# Форум на русском языке  > Решения по информационной безопасности  > Антивирусы  > Ложные срабатывания  >  Dr.Web Cure-It v4.44.1 и Smc.exe

## SuperBrat

Dr.Web CureIt! выпущен в субботу 17 ноября 2007 г. 22:40:08.



> [Проверка памяти] Процесс в памяти: C:\Program Files\Symantec\Symantec Endpoint Protection\Smc.exe:3204 инфицирован Win32.SQL.Slammer.376 - обезврежен


Smc.exe

----------

Надоело быть жертвой? Стань профи по информационной безопасности, получай самую свежую информацию об угрозах и средствах защиты от ведущего российского аналитического центра Anti-Malware.ru:

----------


## DVi

этo дeйcтвитeльнo slammer, ycпeшнo oтбитый вaшим фaйpвoллoм. нo в drweb ceйчac вaм cкaжyт, чтo этo нe лoжняк, a пpocтo в symantec paбoтaют лoxи, нe знaющиe фyнкции zeromem, и зa этo иx cureit нaкaзaл.

----------


## borka

> этo дeйcтвитeльнo slammer, ycпeшнo oтбитый вaшим фaйpвoллoм. нo в drweb ceйчac вaм cкaжyт, чтo этo нe лoжняк, a пpocтo в symantec paбoтaют лoxи, нe знaющиe фyнкции zeromem, и зa этo иx cureit нaкaзaл.


Версию Доктора мы знаем, а какова Ваша версия?

----------


## SuperBrat

borka, так поделитесь.

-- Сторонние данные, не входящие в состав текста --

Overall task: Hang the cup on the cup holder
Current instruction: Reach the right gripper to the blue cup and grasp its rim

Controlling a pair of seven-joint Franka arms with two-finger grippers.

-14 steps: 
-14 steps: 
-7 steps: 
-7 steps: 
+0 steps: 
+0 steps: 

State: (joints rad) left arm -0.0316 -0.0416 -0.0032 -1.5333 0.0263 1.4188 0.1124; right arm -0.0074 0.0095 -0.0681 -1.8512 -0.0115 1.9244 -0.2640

Мне лично они так и не отписали.

----------


## borka

> borka, так поделитесь. Мне лично они так и не отписали.


В смысле?

----------


## SuperBrat

> Версию Доктора мы знаем


Или вы про версию DVi?

----------


## borka

> Или вы про версию DVi?


Я как раз хотел узнать мнение Виталия по этому вопросу. Версия Доктора озвучена на его форуме: здесь и здесь. Было еще что-то на форуме.ру, но сходу не нашел.

----------


## DVi

borka, честно говоря, я не понял вопроса.
Если вы считаете, что я не согласен с тем, что файрволл Симантека отбил атаку Сламмера, то Вы ошибаетесь - я с этим полностью согласен. Я не согласен с логикой программистов DrWeb, считающих, что они улучшают защиту компьютера, когда убивают процесс файрволла. Диктовать же производителям файрволлов обнулять память перед ее освобождением, мягко говоря, тоже нелогично - где-то на форуме DrWeb приводился даже пример убийства сканером SpiderMail по той же причине.

*Добавлено через 3 минуты*

Оффтоп: О как... Зачем-то упомянули мой ник в этом топике

----------


## borka

> borka, честно говоря, я не понял вопроса.
> Если вы считаете, что я не согласен с тем, что файрволл Симантека отбил атаку Сламмера, то Вы ошибаетесь - я с этим полностью согласен.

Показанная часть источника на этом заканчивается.